* _ACTIVITY_
Counting task for the data below: how many lines hold the word "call"? Answer with the number only.

* _COLLECTED DATA_

»»

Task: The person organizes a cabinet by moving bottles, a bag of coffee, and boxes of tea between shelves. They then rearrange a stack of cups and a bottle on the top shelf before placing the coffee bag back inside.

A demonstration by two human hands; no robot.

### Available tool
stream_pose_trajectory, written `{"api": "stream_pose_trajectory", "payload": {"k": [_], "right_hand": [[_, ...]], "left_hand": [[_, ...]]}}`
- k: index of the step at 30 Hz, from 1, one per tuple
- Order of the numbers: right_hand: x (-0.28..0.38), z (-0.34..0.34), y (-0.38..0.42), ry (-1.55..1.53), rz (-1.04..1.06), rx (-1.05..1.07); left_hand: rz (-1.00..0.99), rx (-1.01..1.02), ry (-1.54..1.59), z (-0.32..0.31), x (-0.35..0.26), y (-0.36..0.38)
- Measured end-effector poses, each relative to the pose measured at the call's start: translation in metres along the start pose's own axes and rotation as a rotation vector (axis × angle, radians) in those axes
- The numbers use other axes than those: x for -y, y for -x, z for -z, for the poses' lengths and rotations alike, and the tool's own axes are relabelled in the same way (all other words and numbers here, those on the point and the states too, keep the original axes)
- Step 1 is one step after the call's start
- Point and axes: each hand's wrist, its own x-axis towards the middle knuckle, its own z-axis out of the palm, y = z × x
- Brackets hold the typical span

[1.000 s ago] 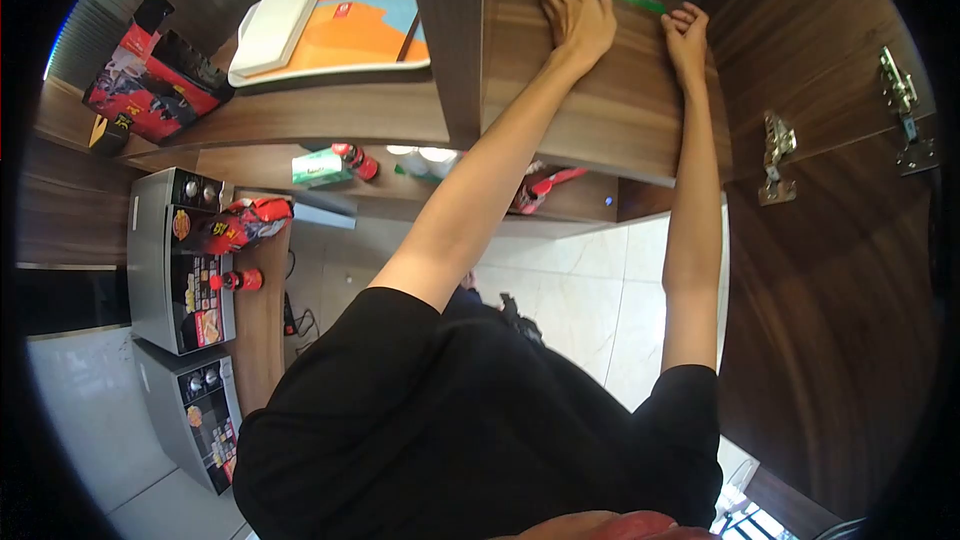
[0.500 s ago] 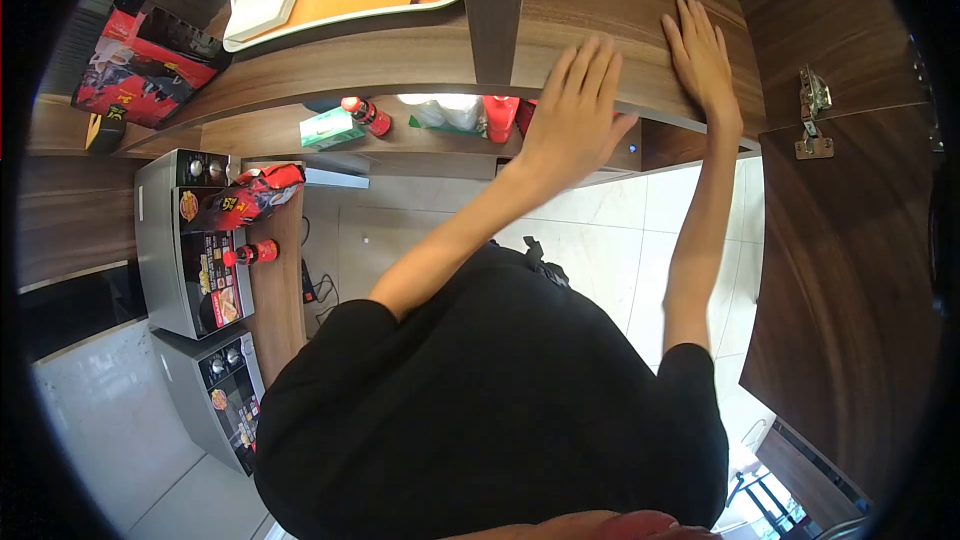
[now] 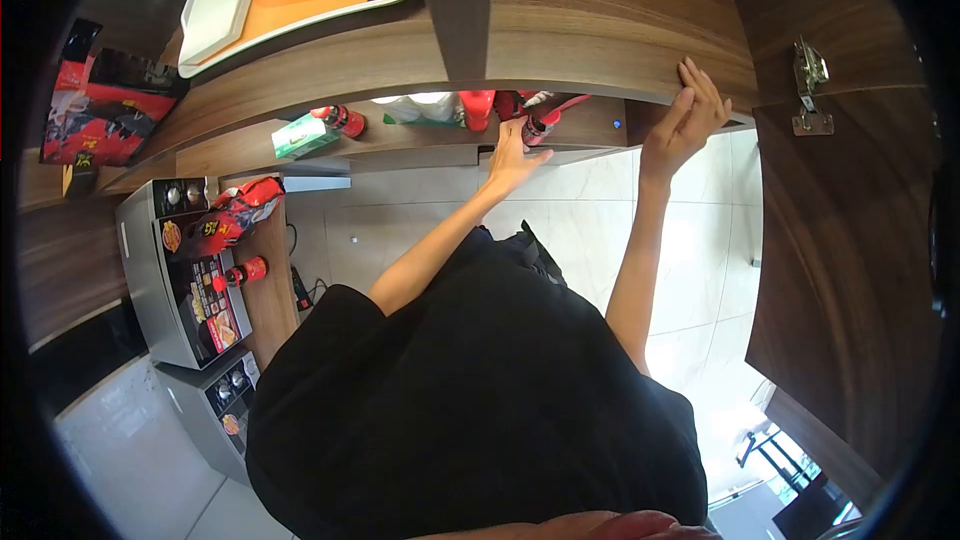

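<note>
At the lower shelf, my left hand (image 3: 512, 158) reaches in beside a small dark bottle with a red cap (image 3: 540, 128). Its thumb points out below the bottle, apart from the fingers, and the fingertips are partly hidden; no grip on the bottle shows. My right hand (image 3: 688, 125) is at the front edge of the upper wooden shelf (image 3: 600, 65), fingers slightly bent and touching the edge, with nothing in it. Left of my left hand stand a red bottle (image 3: 477, 110), white containers (image 3: 433, 106), another red-capped bottle (image 3: 345, 121) and a green-white box (image 3: 304, 137).
A tray (image 3: 300, 30) with an orange sheet lies on the upper shelf at left, near a red-black bag (image 3: 110, 110). Microwaves (image 3: 185, 275) stand at left beside another red bag (image 3: 235, 215) and bottle (image 3: 247, 272). An open cabinet door (image 3: 850, 240) is at right.
My left hand has gone from over the upper shelf's edge down to the lower shelf by the dark bottle. My right hand has drawn back from the shelf top to its front edge.
</note>
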Motion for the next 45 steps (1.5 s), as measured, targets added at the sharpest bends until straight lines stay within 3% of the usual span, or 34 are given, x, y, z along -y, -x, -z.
{"api": "stream_pose_trajectory", "payload": {"k": [2,5,14,17,22,25,32,35,37,40,41,42,43,45], "right_hand": [[-0.004,0.000,0.003,0.003,0.003,0.009],[-0.005,0.002,0.002,-0.034,0.000,0.014],[-0.015,0.023,0.001,-0.045,0.040,0.218],[-0.014,0.030,0.000,-0.043,0.054,0.262],[-0.001,0.060,0.004,-0.129,0.051,0.297],[-0.008,0.078,0.046,-0.267,-0.054,0.364],[0.000,0.099,0.121,-0.614,-0.306,0.958],[-0.001,0.102,0.143,-0.654,-0.489,0.881],[-0.008,0.090,0.159,-0.879,-0.662,0.768],[0.029,0.086,0.107,-1.119,-0.910,0.413],[0.043,0.089,0.083,-0.922,-0.731,0.364],[0.023,0.095,0.074,-0.647,-0.226,0.514],[0.019,0.090,0.069,-0.580,-0.135,0.441],[0.003,0.084,0.062,-0.416,-0.143,0.545]], "left_hand": [[0.046,-0.049,-0.080,-0.020,0.014,-0.015],[0.253,0.038,0.409,-0.022,0.005,-0.022],[0.059,-0.161,-0.053,-0.038,0.023,-0.032],[0.060,-0.169,-0.211,-0.029,0.004,-0.016],[0.018,-0.233,-0.123,-0.018,0.011,0.019],[-0.143,-0.227,0.110,-0.009,0.005,0.041],[-0.731,-0.250,-0.006,0.035,-0.128,0.079],[-0.811,-0.250,0.063,0.043,-0.170,0.080],[-0.860,-0.288,0.040,0.049,-0.203,0.078],[-0.861,-0.305,0.013,0.063,-0.254,0.073],[-0.848,-0.306,0.005,0.066,-0.266,0.070],[-0.837,-0.296,0.003,0.068,-0.275,0.065],[-0.826,-0.288,0.002,0.070,-0.282,0.059],[-0.795,-0.265,0.033,0.070,-0.293,0.052]]}}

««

* _ANSWER SPACE_
2